▶ [Assignment]:
Copy out exactly, from the entries that follow, the line holding "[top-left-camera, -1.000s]", the line holding "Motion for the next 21", and all lines between them, but no pictures.

※ ※ ※

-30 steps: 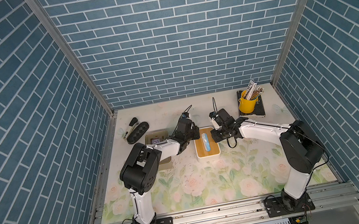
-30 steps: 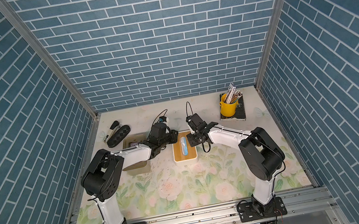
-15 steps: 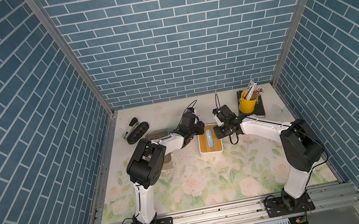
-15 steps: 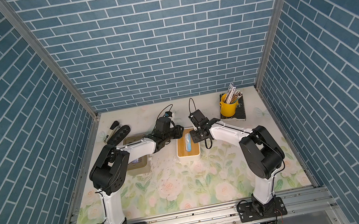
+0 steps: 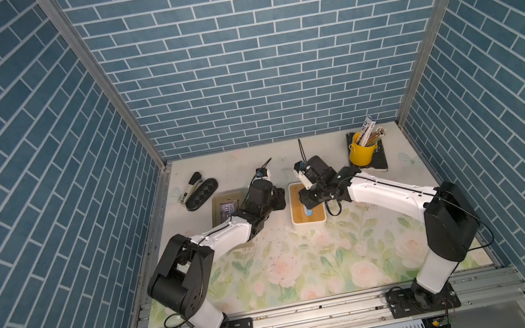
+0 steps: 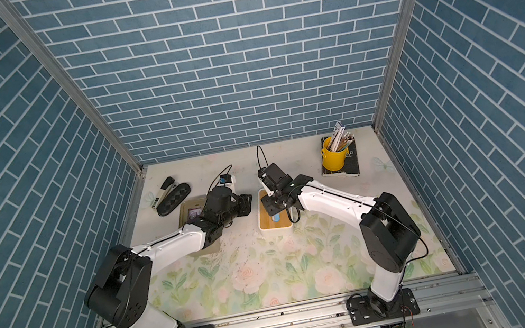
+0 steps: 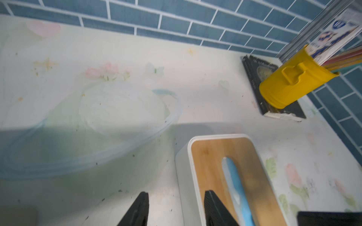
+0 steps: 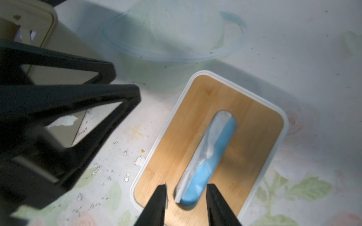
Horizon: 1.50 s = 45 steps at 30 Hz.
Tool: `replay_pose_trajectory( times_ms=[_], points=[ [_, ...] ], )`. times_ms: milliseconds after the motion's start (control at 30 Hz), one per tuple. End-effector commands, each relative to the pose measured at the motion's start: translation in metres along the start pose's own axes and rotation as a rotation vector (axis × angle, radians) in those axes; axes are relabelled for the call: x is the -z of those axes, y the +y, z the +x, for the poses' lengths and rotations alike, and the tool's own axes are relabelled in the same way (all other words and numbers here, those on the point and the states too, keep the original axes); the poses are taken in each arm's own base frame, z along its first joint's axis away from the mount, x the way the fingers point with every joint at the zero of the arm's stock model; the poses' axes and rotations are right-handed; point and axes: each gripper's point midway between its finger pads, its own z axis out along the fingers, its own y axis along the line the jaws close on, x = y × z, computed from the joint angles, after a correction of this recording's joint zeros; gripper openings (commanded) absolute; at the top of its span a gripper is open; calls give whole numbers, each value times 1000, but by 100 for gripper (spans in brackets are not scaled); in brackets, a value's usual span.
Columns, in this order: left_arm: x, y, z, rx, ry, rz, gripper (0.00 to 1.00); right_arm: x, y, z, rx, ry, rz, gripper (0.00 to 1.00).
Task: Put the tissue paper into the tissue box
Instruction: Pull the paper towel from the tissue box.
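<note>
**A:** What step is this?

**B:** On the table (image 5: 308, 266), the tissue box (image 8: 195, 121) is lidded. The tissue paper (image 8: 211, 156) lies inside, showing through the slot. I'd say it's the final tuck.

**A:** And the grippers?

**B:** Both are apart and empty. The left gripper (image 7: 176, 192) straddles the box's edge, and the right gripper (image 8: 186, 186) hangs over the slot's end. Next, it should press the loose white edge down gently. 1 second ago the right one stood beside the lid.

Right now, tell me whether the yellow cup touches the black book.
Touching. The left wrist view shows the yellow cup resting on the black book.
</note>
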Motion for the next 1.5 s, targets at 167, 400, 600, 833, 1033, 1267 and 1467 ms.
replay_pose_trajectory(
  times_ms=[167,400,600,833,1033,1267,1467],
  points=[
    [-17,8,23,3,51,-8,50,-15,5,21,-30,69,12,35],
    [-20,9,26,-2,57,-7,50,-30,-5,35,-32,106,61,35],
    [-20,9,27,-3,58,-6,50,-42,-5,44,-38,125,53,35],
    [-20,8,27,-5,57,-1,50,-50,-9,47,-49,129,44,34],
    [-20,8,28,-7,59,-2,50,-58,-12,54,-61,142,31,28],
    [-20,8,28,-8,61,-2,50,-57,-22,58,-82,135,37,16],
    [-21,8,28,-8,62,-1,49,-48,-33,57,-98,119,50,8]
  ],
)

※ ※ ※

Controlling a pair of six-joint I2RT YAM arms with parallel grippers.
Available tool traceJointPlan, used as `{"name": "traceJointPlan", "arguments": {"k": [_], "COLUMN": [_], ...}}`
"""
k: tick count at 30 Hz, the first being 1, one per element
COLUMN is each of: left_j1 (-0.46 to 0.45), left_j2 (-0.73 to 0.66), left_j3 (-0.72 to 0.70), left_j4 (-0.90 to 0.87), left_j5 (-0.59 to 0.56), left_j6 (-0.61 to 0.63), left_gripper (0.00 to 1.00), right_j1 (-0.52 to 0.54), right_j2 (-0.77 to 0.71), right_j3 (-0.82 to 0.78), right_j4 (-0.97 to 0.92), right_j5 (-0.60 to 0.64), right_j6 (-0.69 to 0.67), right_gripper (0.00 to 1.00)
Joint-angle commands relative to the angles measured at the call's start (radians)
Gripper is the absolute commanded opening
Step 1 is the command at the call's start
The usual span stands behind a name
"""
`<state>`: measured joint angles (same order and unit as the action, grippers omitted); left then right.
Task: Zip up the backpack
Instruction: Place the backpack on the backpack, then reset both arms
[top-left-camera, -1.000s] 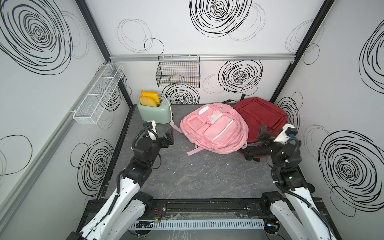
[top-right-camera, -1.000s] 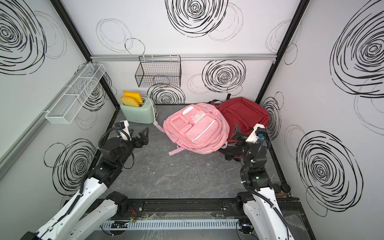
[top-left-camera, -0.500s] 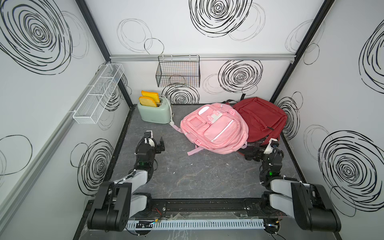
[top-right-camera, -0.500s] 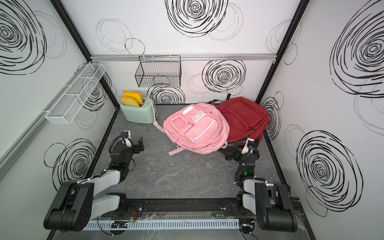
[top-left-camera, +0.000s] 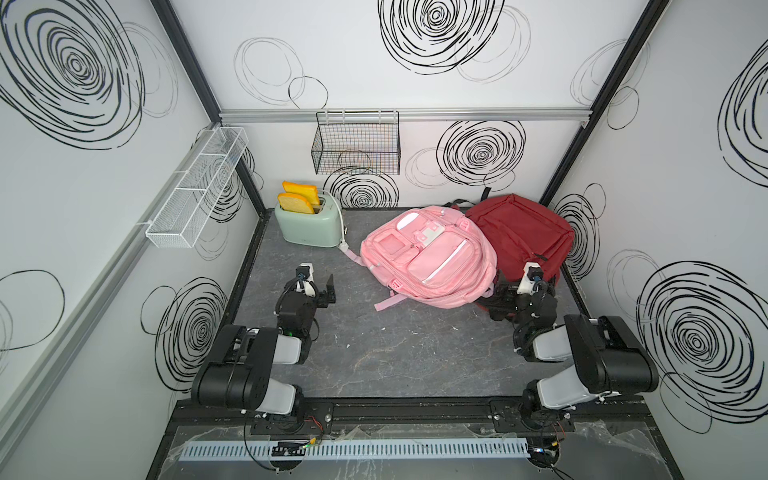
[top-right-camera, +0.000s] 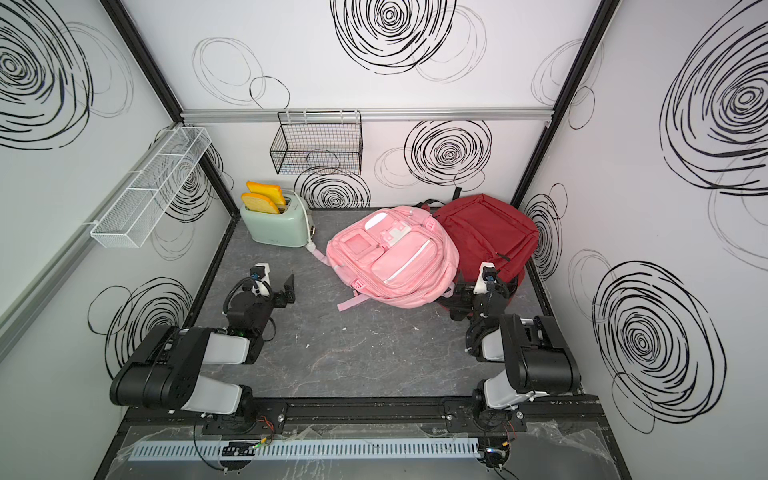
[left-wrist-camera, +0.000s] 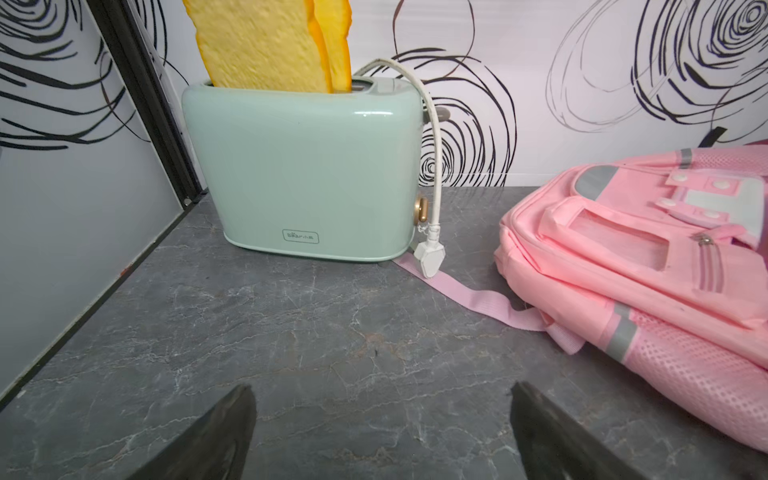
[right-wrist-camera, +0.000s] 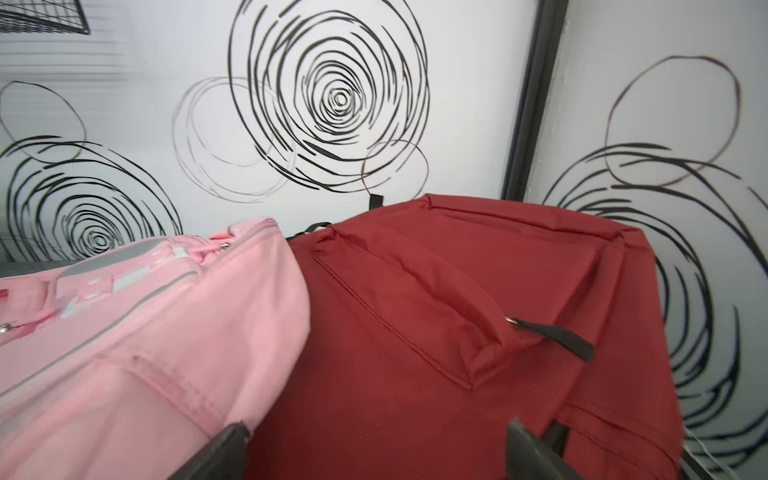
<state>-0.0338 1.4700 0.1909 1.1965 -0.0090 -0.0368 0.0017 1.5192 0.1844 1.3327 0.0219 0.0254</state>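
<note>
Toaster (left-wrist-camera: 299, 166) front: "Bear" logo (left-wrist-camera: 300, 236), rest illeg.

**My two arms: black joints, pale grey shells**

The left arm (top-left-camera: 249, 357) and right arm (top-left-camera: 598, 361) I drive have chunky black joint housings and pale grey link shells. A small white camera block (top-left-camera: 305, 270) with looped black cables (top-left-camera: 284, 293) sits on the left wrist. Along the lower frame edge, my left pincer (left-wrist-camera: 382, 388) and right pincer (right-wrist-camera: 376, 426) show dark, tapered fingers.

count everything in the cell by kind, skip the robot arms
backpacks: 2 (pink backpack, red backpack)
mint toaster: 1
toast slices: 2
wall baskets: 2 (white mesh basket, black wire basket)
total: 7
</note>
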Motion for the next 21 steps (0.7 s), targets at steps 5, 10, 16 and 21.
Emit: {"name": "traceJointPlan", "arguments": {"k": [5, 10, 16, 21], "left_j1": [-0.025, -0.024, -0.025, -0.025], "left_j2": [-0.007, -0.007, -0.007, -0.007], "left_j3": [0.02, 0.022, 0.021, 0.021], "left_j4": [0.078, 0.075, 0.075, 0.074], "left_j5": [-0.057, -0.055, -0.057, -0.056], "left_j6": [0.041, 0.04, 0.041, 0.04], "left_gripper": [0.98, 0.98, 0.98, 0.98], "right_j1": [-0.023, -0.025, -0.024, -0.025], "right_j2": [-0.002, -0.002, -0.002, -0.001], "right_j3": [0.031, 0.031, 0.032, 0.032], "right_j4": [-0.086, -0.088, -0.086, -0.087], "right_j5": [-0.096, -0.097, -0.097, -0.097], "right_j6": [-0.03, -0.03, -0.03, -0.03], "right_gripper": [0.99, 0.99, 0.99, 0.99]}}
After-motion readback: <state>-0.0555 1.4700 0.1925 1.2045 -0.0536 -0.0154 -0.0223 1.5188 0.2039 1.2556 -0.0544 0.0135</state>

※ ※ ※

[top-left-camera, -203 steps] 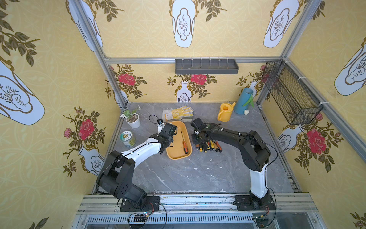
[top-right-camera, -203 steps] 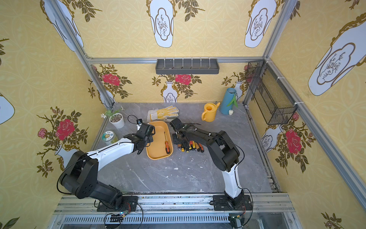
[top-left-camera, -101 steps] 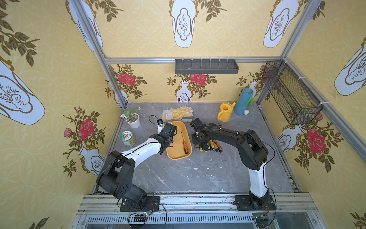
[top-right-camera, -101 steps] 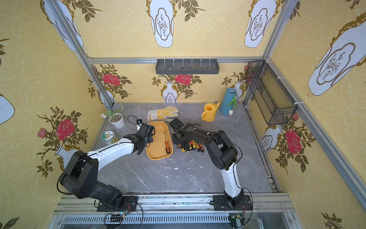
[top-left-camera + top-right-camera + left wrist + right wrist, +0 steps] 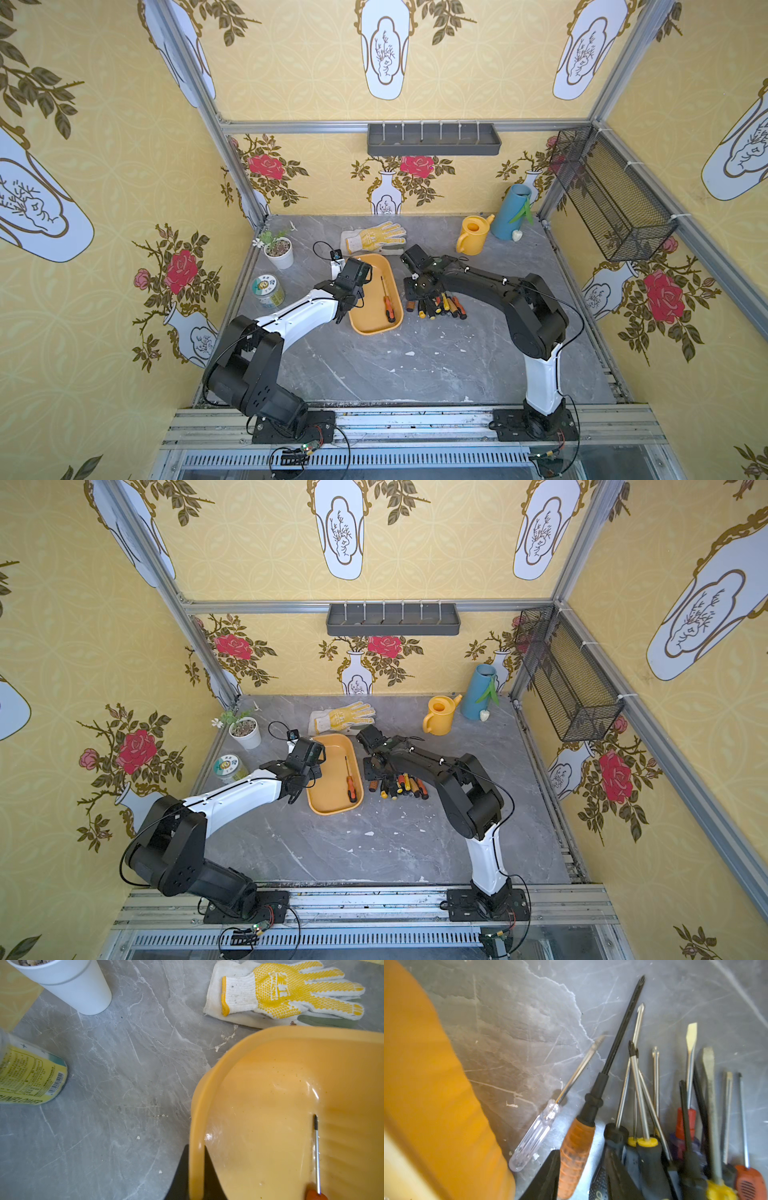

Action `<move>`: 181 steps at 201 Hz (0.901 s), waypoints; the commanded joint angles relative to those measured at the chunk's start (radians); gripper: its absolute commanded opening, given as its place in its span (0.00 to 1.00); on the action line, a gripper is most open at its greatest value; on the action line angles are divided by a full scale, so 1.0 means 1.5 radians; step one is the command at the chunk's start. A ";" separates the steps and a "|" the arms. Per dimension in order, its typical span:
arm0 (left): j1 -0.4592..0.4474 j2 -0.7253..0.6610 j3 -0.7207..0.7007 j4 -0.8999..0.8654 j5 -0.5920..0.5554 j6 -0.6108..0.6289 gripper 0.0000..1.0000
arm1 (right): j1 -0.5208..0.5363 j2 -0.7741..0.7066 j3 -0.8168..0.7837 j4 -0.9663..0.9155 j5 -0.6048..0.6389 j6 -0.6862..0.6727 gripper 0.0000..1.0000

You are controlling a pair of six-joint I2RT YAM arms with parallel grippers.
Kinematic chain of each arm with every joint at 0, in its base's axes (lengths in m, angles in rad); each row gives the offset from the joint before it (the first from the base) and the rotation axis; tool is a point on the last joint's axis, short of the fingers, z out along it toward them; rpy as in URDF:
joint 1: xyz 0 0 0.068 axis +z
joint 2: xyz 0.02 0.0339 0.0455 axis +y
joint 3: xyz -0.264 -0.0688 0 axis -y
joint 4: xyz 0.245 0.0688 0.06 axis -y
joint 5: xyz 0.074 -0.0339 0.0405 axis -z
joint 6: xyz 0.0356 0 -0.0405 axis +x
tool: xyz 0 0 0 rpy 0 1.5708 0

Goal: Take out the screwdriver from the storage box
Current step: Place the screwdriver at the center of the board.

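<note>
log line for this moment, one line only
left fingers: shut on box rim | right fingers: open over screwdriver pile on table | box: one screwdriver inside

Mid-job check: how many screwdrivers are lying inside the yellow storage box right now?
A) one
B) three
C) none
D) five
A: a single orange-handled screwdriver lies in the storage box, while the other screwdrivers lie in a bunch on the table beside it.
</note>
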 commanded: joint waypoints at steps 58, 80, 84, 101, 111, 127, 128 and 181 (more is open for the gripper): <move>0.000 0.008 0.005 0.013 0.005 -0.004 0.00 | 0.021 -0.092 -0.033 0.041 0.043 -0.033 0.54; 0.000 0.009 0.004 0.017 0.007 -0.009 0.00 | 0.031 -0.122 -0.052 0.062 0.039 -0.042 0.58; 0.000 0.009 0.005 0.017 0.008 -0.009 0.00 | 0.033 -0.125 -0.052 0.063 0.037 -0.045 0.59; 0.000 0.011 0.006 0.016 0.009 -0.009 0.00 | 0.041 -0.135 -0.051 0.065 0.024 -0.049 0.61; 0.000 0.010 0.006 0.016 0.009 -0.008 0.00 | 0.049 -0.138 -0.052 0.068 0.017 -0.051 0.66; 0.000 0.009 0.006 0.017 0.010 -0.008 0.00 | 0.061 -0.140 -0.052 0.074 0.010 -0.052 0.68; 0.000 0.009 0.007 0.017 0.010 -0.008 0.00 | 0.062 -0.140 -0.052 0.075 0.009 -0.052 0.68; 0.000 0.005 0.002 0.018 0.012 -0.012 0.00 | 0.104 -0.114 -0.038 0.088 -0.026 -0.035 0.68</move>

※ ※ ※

▶ [Task result]:
[top-left-camera, -1.000s] 
[top-right-camera, -1.000s] 
[top-left-camera, -0.500s] 
[top-right-camera, -0.500s] 
[top-left-camera, +0.000s] 
[top-right-camera, +0.000s] 
[left-wrist-camera, +0.000s] 
[right-wrist-camera, +0.000s] 
<state>-0.0338 1.4700 0.1909 1.1965 -0.0090 -0.0368 0.0017 1.5192 0.1844 1.3327 0.0219 0.0254</state>
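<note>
Toaster (left-wrist-camera: 299, 166) front: "Bear" logo (left-wrist-camera: 300, 236), rest illeg.

**My two arms: black joints, pale grey shells**

The left arm (top-left-camera: 249, 357) and right arm (top-left-camera: 598, 361) I drive have chunky black joint housings and pale grey link shells. A small white camera block (top-left-camera: 305, 270) with looped black cables (top-left-camera: 284, 293) sits on the left wrist. Along the lower frame edge, my left pincer (left-wrist-camera: 382, 388) and right pincer (right-wrist-camera: 376, 426) show dark, tapered fingers.

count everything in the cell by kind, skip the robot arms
backpacks: 2 (pink backpack, red backpack)
mint toaster: 1
toast slices: 2
wall baskets: 2 (white mesh basket, black wire basket)
total: 7
</note>
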Motion for the next 21 steps (0.7 s), targets at steps 5, 10, 16 and 21.

The answer has now been finished.